> [ABOUT THIS TASK] A faithful copy of the listing below is needed, one that contains no pictures.

> [STORED DATA]
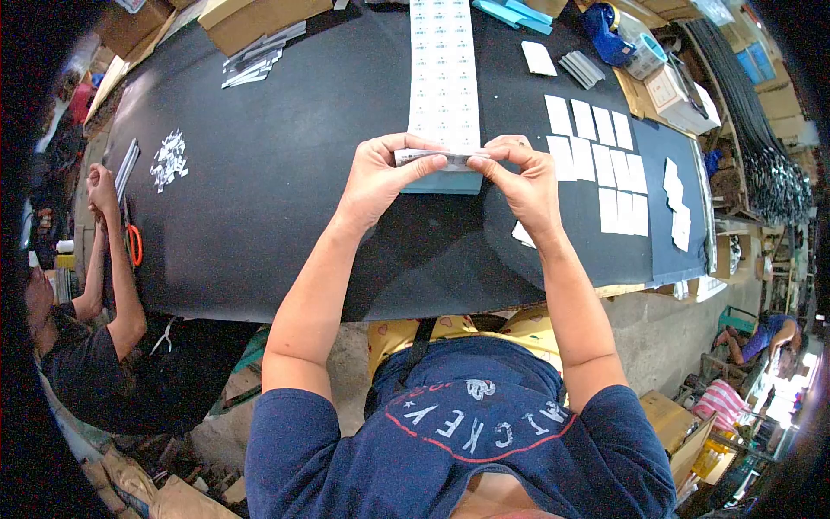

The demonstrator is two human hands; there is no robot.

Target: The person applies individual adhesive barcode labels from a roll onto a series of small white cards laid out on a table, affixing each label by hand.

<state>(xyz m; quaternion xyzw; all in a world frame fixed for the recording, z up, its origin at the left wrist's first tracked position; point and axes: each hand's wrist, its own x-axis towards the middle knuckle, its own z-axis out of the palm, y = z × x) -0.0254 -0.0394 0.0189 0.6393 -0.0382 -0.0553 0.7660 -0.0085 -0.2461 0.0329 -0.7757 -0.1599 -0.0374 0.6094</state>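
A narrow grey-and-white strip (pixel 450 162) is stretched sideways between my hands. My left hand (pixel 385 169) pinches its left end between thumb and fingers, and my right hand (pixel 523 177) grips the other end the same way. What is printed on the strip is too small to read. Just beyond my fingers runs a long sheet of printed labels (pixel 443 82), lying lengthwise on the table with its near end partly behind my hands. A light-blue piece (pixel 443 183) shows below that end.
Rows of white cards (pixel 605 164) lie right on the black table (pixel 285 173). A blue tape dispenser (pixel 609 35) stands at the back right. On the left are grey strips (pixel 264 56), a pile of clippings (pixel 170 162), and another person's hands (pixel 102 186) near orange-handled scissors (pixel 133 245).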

> [EXERCISE RESPONSE]
The demonstrator is two human hands; there is no robot.

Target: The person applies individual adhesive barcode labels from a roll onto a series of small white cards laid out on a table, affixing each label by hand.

<state>(xyz m; quaternion xyzw; all in a world frame fixed for the recording, z up, its origin at the left wrist's first tracked position; point and axes: each hand's wrist, its own x-axis towards the middle knuckle, its own z-axis out of the palm, y = z × x) -0.0254 -0.0394 0.0189 0.6393 -0.0382 -0.0553 0.7660 -0.0085 -0.2461 0.0329 -0.7757 -0.1599 -0.0374 0.6094</state>
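A narrow grey-and-white strip (pixel 450 162) is stretched sideways between my hands. My left hand (pixel 385 169) pinches its left end between thumb and fingers, and my right hand (pixel 523 177) grips the other end the same way. What is printed on the strip is too small to read. Just beyond my fingers runs a long sheet of printed labels (pixel 443 82), lying lengthwise on the table with its near end partly behind my hands. A light-blue piece (pixel 443 183) shows below that end.
Rows of white cards (pixel 605 164) lie right on the black table (pixel 285 173). A blue tape dispenser (pixel 609 35) stands at the back right. On the left are grey strips (pixel 264 56), a pile of clippings (pixel 170 162), and another person's hands (pixel 102 186) near orange-handled scissors (pixel 133 245).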

The output for this exercise is finished.